5. Survival of Representations, Warranties and Covenants.  All representations, warranties and covenants contained herein shall survive the execution of this Agreement and the consummation of the transactions contemplated hereby.
6. Successors and Assigns.  This Agreement shall be binding upon and inure to the benefit of the parties hereto and their respective heirs, representatives, successors and assigns.  The Agreement may not be assigned by either party without the prior written consent of the other party.  Any assignment purported to be made in violation of the foregoing shall be null and void.
7. Severability.  In the event that any portion of this Agreement may be held to be invalid or unenforceable for any reason, it is hereby agreed that such invalidity or unenforceability shall not affect the other portions of this Agreement and that the remaining covenants, terms and conditions or portions hereof shall remain in full force and effect, and any court of competent jurisdiction may so modify the objectionable provision as to make it valid, reasonable and enforceable.
8. Entire Agreement.  This Agreement contains the complete agreement among the parties hereto with respect to the transactions contemplated hereby and supersedes all prior agreements and understandings among the parties hereto with respect to such transactions.
9. Governing Law.  This Agreement and any proceeding, dispute or controversy (a “Proceeding”) or other matter relating hereto or thereto (or the negotiation hereof) shall be construed and enforced in accordance with the laws of the State of Delaware without giving effect to any conflicts of law rules or provisions that would compel the application of the substantive laws of another jurisdiction.
10. Venue. All Proceedings arising out of or relating to this Agreement (or the negotiation hereof) shall be heard and determined exclusively in the Delaware Court of Chancery and the appellate courts therefrom or, solely to the extent such courts lack jurisdiction, any federal court sitting in the State of Delaware and any appellate courts therefrom.  Consistent with the preceding sentence, the parties hereto hereby (a) submit to the exclusive jurisdiction of such courts for the purpose of any such Proceeding brought by any party hereto and (b) irrevocably waive, and agree not to assert by way of motion, defense, or otherwise, in any such Proceeding, any claim that it is not subject personally to the jurisdiction of the above named courts, that its property is exempt or immune from attachment or execution, that the Proceeding is brought in an inconvenient forum, that the venue of the Proceeding is improper, or that this Agreement or the transactions contemplated by this Agreement may not be enforced in or by any of the above named courts.
11. Specific Performance. The parties hereby agree that irreparable damage for which monetary damages, even if available, would not be an adequate remedy, would occur in the event that any provision of this Agreement (including failing to take such actions as are required of any party hereunder to consummate the transactions contemplated hereby) is not performed in accordance with its specific terms or is otherwise breached.  Accordingly, the parties agree that each party shall be entitled to an injunction or injunctions, or any other appropriate form of specific performance or equitable relief, to prevent breaches of this Agreement and to enforce specifically the terms and provisions hereof and thereof in any court of competent jurisdiction in accordance with Section 10, this being in addition to any other remedy to which they are entitled under the terms of this Agreement, at law, in equity or otherwise, and each party hereby waives any requirement for the securing or posting of any bond or other collateral in connection with such remedy or any right to object to any such remedy.
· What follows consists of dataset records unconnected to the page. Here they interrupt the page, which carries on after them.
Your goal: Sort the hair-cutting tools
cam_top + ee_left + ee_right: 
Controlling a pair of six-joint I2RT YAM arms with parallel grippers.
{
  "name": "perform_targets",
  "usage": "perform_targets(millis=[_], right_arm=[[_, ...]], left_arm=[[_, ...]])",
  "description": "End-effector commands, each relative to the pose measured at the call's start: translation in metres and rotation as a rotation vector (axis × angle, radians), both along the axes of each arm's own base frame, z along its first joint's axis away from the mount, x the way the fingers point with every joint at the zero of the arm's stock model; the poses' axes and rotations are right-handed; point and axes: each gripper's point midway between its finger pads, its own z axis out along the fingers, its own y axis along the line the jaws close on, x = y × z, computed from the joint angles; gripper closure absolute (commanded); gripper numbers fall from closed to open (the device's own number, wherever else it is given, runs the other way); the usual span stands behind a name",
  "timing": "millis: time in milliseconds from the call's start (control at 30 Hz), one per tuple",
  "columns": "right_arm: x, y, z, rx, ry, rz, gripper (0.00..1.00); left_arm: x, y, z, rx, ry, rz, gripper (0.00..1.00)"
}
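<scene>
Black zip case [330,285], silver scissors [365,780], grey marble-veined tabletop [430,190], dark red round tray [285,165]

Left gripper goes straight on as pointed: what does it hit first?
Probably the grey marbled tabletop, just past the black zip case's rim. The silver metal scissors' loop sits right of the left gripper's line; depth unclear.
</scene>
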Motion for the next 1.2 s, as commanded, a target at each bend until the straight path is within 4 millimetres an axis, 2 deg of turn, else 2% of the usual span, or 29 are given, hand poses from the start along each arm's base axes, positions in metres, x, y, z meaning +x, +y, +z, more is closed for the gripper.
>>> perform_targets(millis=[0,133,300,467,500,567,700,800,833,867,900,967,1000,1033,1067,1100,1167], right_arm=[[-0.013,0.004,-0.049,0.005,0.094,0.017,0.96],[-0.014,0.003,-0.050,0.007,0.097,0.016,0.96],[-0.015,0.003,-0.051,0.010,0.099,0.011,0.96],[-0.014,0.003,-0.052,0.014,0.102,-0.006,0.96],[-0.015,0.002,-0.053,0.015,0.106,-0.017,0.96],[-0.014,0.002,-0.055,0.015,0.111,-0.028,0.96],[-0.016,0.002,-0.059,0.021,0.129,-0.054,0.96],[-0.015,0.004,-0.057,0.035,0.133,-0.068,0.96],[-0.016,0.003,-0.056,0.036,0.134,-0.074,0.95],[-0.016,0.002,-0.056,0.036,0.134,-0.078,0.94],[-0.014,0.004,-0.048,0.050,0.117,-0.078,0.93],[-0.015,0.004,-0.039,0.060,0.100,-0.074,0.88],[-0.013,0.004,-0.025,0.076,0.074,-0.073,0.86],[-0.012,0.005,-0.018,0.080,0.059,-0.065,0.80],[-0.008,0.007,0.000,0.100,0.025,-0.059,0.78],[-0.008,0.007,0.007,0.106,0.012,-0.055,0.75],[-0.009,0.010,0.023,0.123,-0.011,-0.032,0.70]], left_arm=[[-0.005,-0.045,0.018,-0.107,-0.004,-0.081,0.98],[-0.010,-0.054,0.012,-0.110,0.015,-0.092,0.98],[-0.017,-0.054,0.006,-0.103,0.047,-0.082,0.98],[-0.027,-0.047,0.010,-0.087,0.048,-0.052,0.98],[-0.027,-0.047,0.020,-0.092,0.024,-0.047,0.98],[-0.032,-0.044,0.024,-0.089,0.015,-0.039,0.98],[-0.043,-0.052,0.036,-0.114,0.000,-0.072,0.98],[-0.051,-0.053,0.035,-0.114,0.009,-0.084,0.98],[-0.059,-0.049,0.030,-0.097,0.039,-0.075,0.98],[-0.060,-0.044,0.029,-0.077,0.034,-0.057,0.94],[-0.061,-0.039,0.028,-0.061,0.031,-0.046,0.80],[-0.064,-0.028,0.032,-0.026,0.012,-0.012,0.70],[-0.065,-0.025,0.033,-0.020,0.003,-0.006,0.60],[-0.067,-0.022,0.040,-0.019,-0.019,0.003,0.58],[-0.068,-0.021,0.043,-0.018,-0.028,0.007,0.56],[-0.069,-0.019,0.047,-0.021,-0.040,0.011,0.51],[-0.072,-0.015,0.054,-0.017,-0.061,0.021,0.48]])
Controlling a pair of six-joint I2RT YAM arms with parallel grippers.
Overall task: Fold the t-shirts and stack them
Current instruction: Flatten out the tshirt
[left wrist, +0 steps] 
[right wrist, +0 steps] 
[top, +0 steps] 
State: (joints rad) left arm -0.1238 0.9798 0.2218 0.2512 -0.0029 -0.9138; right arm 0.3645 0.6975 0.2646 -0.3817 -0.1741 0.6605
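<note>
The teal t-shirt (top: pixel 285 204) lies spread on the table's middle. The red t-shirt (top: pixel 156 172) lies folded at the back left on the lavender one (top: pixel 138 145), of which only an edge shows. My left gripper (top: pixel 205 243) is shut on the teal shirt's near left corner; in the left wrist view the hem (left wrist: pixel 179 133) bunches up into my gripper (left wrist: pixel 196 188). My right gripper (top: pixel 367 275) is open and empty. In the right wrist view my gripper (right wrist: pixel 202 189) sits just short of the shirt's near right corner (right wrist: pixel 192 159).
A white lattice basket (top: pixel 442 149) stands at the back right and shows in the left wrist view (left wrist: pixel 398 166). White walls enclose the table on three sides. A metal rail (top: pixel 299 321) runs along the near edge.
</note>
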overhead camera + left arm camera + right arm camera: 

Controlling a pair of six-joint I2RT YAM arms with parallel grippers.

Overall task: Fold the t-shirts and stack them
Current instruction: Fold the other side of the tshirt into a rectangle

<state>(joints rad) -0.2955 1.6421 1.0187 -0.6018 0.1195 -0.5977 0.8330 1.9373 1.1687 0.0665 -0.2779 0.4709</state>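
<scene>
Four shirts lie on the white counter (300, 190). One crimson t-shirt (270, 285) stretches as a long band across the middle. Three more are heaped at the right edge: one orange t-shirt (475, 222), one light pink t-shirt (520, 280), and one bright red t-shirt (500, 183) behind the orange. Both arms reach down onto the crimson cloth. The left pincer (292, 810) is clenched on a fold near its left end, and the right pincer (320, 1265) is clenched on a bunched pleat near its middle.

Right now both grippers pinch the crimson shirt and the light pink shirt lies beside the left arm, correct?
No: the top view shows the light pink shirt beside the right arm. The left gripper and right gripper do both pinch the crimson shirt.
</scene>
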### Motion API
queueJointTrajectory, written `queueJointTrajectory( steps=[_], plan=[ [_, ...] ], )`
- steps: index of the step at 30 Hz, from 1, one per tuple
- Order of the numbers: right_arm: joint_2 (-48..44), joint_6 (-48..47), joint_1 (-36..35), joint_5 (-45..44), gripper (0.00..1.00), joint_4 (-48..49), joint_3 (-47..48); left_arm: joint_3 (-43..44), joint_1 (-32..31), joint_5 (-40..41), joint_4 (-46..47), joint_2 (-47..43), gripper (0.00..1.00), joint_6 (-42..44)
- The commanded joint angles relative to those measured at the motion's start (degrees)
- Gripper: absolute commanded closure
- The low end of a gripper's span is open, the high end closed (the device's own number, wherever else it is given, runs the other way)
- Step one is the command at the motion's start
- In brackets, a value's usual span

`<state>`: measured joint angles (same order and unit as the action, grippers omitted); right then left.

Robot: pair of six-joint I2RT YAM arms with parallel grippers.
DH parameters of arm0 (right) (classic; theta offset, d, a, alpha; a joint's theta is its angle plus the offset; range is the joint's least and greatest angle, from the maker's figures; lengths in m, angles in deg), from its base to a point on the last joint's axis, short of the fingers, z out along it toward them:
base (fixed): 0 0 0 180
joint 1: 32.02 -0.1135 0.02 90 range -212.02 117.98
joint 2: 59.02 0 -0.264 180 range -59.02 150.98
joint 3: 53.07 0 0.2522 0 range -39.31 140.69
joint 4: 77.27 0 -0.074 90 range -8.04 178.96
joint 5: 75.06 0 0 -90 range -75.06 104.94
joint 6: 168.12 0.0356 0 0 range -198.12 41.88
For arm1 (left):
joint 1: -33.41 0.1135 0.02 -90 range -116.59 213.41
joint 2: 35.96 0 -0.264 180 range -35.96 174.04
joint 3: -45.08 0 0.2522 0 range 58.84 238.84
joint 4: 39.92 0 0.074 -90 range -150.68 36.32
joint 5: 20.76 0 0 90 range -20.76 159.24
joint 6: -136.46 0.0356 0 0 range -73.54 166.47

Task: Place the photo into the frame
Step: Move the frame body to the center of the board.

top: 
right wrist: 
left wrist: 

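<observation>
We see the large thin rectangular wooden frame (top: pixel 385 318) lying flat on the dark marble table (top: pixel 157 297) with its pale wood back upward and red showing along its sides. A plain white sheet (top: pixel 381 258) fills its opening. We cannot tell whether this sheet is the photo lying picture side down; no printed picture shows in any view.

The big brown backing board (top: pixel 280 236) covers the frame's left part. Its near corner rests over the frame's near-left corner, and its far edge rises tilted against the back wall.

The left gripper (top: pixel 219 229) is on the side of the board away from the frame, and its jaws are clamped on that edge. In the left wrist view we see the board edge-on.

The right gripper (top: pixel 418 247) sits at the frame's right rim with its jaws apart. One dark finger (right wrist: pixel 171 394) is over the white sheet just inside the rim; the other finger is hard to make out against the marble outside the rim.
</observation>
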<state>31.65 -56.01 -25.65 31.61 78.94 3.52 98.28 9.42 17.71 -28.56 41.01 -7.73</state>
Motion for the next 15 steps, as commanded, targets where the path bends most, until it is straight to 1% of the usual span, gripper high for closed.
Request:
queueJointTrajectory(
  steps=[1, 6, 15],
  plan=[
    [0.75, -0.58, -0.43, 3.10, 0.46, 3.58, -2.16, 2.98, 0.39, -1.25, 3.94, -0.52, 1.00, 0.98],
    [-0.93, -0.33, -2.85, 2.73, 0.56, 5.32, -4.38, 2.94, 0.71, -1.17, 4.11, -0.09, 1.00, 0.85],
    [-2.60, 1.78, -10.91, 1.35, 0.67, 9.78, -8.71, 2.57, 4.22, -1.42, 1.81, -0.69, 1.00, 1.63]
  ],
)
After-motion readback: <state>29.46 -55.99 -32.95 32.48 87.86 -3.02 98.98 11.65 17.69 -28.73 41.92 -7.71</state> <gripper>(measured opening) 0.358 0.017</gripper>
12. Waiver of Jury Trial.  Each of the parties hereto hereby waives to the fullest extent permitted by applicable law any right it may have to a trial by jury with respect to any litigation directly or indirectly arising out of, under or in connection with this Agreement or the transactions contemplated by this Agreement.
13. Further Assurances.  Each of the parties hereto shall take, or cause to be taken, all appropriate action, to do or cause to be done all things necessary, proper or advisable under applicable law, and to execute and deliver such documents and other papers, as may be required to carry out the provisions of this Agreement and to consummate and make effective the transaction contemplated by this Agreement.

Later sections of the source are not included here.